Malgré l’essoufflement économique, l’UE veut encore (et toujours) taxer
Il y avait un léger espoir, vite dissipé. Avec le train de mesures « omnibus » (certes insuffisant), on aurait pu voir les prémices d’une volonté de simplification au sein de l’Union européenne, dans l’espoir de retrouver un minimum de dynamisme économique. Visiblement, la simplification fiscale n’est pas pour demain, au contraire.

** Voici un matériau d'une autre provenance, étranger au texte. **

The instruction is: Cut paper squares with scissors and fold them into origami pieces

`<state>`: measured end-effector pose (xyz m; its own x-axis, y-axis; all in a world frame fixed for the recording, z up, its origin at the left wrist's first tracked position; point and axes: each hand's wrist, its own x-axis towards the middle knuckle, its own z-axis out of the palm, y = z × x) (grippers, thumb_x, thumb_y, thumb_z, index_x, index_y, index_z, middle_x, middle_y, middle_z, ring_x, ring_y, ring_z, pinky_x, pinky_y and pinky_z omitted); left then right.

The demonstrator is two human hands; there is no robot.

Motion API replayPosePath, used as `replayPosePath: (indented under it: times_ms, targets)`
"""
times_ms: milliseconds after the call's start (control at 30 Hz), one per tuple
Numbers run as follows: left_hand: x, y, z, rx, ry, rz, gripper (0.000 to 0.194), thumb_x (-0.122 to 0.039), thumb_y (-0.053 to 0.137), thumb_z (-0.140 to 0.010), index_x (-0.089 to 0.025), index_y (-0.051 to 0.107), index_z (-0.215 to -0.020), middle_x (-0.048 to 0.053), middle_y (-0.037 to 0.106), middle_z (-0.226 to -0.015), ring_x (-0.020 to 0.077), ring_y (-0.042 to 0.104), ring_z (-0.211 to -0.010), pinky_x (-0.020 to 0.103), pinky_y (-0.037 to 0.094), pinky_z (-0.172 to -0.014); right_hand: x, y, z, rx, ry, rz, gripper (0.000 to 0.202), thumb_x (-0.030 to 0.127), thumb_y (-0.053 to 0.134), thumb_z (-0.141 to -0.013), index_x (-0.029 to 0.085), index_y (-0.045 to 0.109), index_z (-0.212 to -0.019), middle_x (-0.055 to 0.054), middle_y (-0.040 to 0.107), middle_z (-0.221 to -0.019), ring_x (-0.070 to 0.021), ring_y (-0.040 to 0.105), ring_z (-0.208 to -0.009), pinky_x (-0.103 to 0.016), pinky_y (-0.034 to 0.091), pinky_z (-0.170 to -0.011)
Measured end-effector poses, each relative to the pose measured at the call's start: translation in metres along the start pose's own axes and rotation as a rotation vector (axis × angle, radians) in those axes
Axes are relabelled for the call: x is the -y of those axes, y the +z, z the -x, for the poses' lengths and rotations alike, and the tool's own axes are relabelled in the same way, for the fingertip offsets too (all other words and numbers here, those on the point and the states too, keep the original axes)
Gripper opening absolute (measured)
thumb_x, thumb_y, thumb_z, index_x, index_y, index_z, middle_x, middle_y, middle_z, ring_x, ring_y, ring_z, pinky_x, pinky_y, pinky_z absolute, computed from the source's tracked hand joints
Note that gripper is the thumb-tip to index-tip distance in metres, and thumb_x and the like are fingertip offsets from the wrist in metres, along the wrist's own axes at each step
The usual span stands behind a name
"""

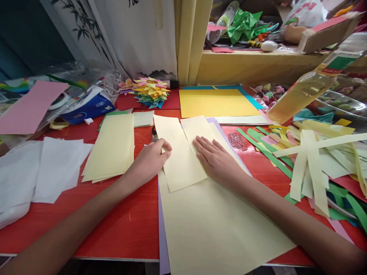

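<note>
My left hand (153,160) pinches the left edge of a cream paper rectangle (183,168). That rectangle lies slightly askew on a large cream sheet (223,225). Flat on the paper, with fingers stretched out, my right hand (213,156) presses on a second cream piece (199,126), which the first one partly overlaps. Purple paper (163,233) shows from beneath the large sheet. Just beyond my left hand, a dark object (154,133) is mostly covered by the paper, so I cannot tell its kind.
Left of my arm lie a stack of cream rectangles (110,149) and white tissues (59,168). On the right are loose paper strips (312,164) and a tilted bottle (304,88). Yellow paper (210,103) and a folded-paper pile (151,91) sit at the back of the red table (123,225).
</note>
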<state>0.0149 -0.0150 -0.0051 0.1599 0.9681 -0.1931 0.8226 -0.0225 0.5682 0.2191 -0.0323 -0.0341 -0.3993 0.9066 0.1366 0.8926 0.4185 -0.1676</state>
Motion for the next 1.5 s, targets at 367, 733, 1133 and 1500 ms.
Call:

Sur un ton qui rappelle les formulations les plus classiques de Thomas Piketty, un rapport de la Commission européenne indique que « le patrimoine privé dans l’UE a considérablement augmenté et s’est concentré entre les mains des ménages les plus aisés ». Il précise également que les « 1 % les plus riches de l’UE ont accru leur patrimoine plus rapidement que leurs homologues au niveau mondial ». Bien évidemment, lorsqu’un rapport commence avec ces constats, nous savons ce qui suivra : il faut taxer, encore et encore.
Le document s’appuie sur plusieurs instruments fiscaux, dont l’impôt sur la fortune. Il a été abandonné par une grosse majorité des pays de l’OCDE en raison de ses difficultés d’application et de ses rendements décevants, mais le rapport n’en affirme pas moins qu’il peut fonctionner s’il repose sur « des assiettes larges et cohérentes » et une « application efficace ». Autrement dit, son échec passé ne serait qu’un problème technique. Pire encore, le rapport estime qu’« il convient de réexaminer et, le cas échéant, de renforcer la contribution des assiettes fiscales liées à la fortune au financement des États-providence européens ». La direction générale est clairement indiquée.
Même logique pour les droits de succession. Le texte souligne que les héritages « jouent désormais un rôle de plus en plus important dans la constitution de très grandes fortunes ». Conclusion sous-jacente : ils doivent être davantage taxés.
Et pourtant, le rapport reconnaît les limites du système actuel. Aucun impôt sur la fortune « ne génère actuellement de recettes substantielles dans la plupart des États membres » et leur rendement a « souvent diminué sur le long terme ». Les explications avancées sont les suivantes : « seuils élevés », « allègements » et « exonérations importantes », « régimes préférentiels », etc. Toujours selon le rapport : « Ces choix de conception, souvent destinés à répondre à des préoccupations spécifiques liées à la liquidité, à la compétitivité ou aux entreprises familiales, ont également réduit l’assiette fiscale et limité la progressivité de l’impôt. »
Le texte adopte une approche qui dépasse l’analyse descriptive et rationnelle, souhaitant influencer idéologiquement les citoyens européens. Il indique qu’« une meilleure compréhension par le public des inégalités de patrimoine, de l’incidence fiscale et du nombre limité de ménages assujettis à ces impôts peut favoriser des choix démocratiques plus éclairés. »
Finalement, face à une économie en perte de dynamisme, le rapport de la Commission européenne ne propose à aucun moment de libérer les forces productives, il ne fait qu’élargir l’assiette de prélèvements sur un capital déjà fortement taxé. Une stratégie qui, au nom de l’égalitarisme, risque surtout d’accentuer le décrochage européen.